As YouTube viewing on the big screen has grown over the past few years, the company has spotted an opportunity to compete for traditional TV budgets. And YouTube has this week continued that push with a couple of updates to its CTV ad offering, which look designed to further foster a more traditional TV-like experience.
In a blog post Romana Pawar, director of product management at YouTube ads, said that the company is moving to introduce fewer, longer ad breaks in CTV viewing. Pawar said this is based on consumer research, which found that 79 percent of viewers would prefer video ads that are grouped together instead of distributed throughout a video. But the change also represents a move to a more traditional TV ad break model, giving YouTube’s CTV inventory more of a TV feel from an advertiser’s point of view.
YouTube has also brought Feed ads, which appear within feeds of recommended videos, onto CTV. The platform says the purpose is to let viewers see and interact with ads during streaming sessions, in a way which doesn’t interrupt their viewing.
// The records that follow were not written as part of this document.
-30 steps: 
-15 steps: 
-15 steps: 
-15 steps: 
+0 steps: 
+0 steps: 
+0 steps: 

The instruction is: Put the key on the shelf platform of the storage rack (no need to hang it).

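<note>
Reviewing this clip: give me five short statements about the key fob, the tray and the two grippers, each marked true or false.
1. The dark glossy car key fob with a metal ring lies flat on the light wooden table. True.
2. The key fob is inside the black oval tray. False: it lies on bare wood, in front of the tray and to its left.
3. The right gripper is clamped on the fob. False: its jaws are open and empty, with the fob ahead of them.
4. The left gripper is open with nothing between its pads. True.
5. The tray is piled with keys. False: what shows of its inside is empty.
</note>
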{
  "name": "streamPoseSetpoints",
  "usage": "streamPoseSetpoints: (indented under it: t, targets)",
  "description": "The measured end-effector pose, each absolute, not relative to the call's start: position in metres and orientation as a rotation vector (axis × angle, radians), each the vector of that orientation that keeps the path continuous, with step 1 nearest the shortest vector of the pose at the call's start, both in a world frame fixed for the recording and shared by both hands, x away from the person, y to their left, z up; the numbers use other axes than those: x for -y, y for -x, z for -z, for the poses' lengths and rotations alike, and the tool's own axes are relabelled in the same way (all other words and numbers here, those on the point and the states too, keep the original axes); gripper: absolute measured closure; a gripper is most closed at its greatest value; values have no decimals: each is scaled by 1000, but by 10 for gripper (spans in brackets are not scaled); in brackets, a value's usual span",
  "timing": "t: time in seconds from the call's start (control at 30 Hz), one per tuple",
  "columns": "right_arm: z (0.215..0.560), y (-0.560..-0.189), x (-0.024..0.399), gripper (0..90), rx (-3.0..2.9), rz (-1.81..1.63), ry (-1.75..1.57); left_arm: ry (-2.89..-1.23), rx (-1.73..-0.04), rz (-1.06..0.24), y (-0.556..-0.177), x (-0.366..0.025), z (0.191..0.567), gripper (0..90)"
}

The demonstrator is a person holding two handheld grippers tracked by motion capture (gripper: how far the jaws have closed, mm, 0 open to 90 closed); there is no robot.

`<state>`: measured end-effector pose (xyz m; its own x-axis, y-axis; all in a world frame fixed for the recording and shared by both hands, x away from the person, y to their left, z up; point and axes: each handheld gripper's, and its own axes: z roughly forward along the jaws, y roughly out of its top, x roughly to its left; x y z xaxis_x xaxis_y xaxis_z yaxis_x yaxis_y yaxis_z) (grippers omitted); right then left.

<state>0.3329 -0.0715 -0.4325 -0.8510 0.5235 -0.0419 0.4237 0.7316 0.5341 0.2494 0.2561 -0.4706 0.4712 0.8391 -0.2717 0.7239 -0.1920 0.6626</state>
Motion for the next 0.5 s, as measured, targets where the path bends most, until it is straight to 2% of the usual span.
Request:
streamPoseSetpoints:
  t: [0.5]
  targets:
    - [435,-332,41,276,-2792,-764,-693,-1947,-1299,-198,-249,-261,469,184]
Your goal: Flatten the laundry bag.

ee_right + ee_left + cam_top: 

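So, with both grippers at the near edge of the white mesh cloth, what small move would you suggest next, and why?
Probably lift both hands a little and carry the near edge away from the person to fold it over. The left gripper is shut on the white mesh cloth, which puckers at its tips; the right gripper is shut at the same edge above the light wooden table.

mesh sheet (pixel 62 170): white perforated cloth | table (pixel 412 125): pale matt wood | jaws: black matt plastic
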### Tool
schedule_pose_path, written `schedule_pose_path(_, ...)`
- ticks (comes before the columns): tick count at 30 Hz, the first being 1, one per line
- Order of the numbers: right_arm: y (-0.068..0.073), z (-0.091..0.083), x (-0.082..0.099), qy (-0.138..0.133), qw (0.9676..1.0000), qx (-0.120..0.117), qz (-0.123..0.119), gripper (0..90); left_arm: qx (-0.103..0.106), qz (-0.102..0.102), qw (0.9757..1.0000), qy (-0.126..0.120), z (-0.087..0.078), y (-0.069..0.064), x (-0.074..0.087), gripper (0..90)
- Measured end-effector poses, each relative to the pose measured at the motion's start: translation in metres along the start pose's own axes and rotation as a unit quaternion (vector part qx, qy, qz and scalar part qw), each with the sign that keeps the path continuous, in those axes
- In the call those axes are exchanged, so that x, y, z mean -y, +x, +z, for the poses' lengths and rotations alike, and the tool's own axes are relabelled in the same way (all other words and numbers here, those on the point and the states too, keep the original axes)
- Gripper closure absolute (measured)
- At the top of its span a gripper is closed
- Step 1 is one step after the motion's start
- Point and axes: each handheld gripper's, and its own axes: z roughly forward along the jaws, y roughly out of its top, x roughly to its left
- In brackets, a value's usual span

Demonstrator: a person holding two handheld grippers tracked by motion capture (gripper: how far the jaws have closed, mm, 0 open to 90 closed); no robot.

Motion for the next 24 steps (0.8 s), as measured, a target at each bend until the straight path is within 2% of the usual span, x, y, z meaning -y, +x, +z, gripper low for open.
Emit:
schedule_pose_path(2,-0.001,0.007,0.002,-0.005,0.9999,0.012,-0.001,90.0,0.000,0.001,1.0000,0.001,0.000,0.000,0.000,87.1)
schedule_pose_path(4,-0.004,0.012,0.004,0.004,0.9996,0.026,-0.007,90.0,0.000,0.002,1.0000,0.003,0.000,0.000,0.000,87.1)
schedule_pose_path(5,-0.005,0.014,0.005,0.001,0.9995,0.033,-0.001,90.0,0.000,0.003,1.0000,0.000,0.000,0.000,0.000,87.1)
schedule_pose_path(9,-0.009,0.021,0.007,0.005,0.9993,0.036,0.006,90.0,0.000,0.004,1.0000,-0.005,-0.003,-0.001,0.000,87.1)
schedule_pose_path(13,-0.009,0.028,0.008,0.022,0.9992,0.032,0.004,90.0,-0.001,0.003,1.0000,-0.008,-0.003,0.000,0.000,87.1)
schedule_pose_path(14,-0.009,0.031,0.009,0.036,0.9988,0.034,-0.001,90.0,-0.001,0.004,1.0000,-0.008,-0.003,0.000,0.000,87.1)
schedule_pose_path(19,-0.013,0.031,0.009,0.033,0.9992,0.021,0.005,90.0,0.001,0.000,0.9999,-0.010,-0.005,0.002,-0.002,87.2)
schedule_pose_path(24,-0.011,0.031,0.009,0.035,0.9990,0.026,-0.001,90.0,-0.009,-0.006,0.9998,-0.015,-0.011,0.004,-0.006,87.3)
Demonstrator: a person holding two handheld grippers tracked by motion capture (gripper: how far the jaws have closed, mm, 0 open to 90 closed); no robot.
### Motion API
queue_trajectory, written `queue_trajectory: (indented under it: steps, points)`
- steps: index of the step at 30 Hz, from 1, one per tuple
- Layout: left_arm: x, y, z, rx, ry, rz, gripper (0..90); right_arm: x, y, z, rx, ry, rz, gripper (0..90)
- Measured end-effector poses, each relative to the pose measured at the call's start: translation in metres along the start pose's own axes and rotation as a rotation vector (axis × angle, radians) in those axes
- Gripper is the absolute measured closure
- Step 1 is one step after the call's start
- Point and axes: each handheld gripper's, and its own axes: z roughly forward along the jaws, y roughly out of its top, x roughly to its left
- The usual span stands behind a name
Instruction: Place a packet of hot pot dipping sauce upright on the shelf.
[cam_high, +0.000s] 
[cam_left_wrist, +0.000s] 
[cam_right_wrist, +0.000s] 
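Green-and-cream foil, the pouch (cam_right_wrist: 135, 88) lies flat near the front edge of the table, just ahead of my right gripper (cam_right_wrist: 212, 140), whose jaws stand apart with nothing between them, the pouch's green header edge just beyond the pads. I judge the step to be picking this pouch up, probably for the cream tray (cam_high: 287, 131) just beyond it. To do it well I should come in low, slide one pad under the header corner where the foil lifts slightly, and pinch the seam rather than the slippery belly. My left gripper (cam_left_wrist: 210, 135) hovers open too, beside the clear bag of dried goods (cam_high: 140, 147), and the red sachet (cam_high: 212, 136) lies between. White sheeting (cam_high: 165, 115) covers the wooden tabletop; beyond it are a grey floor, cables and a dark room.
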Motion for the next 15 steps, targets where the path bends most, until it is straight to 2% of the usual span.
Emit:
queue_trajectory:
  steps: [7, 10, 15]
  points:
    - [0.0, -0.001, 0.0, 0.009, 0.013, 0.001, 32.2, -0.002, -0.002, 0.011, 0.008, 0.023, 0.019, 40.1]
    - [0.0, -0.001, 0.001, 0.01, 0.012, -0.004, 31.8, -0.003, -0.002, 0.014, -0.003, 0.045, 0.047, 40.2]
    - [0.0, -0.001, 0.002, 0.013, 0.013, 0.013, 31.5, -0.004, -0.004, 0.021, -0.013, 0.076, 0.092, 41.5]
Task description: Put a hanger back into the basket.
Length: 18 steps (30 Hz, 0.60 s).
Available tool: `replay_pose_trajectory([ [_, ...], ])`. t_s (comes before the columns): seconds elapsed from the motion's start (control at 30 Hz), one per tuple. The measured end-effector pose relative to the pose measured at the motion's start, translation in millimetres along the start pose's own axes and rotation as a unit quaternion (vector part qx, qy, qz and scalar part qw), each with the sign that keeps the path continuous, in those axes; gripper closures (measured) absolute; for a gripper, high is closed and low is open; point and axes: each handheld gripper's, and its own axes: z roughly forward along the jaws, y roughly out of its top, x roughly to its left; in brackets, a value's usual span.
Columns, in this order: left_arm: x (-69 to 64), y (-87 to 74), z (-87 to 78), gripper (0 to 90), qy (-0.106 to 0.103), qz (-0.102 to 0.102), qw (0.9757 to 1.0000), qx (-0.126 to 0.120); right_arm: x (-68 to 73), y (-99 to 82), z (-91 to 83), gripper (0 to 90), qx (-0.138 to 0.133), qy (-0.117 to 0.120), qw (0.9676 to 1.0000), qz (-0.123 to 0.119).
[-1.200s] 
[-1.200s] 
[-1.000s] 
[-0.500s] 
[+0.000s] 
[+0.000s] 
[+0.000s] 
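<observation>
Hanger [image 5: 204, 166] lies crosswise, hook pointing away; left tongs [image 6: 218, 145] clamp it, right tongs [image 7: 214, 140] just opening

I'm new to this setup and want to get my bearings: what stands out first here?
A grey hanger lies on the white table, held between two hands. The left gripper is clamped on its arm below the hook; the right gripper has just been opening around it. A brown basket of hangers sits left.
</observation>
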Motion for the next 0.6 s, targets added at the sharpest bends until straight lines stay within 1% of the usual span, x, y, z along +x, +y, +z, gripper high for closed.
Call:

And YouTube will also begin telling users the overall length of each ad break, rather than how many ads are left to play within a pod. This could have disadvantages from an advertiser’s point of view – since viewers will know whether they’ve got time to grab a drink from the fridge, for example. But again this is more in line with a traditional TV experience, where viewers generally have a sense of how long an ad break is likely to be.
The new TV
Some in the industry have been sceptical of YouTube’s efforts to slot itself in the TV world. But the lines between YouTube and other CTV providers competing for TV money (including those owned by broadcasters) do seem to be becoming increasingly blurred.
In terms of pure viewing, YouTube is outperforming most other providers. In the US, it is the most watched CTV service amongst viewers, accounting for 9.2 percent of all TV screen usage in a recent Nielsen report. The style of viewing is akin to traditional TV, with viewers generally watching long form content. Sixty-five percent of all YouTube CTV viewing time in the US is on content 21 minutes or longer.
YouTube is even picking up TV-like content, most notably with the NFL Sunday Ticket, which it has heavily advertised.
And while some will debate whether YouTube’s content could ever be considered premium, stats suggest that buyers are increasingly open minded. Research released by the IAB earlier this year found that nearly two-thirds (64 percent) of TV and video buyers believe that some creator-driven video (i.e, user-generated video) can be considered premium. And two-third say they measure UGC buys in the same way that they measure Hollywood-produced video.
In fact the biggest obstacle to YouTube’s TV success may be YouTube itself. A report from the FT earlier this week claimed that YouTube’s heavy pushing of Shorts, its TikTok competitor, is cannibalising other parts of YouTube’s business. The FT cited YouTube staff, who said that creators are making less long-form content. Some of those staff worry that long-form content is “dying out”, as Shorts draws audiences away from long-form content, according to the report.
Simultaneously competing with TikTok for dominance of ultra-short form content, while also mounting a charge into the TV world, will be a tricky balancing act.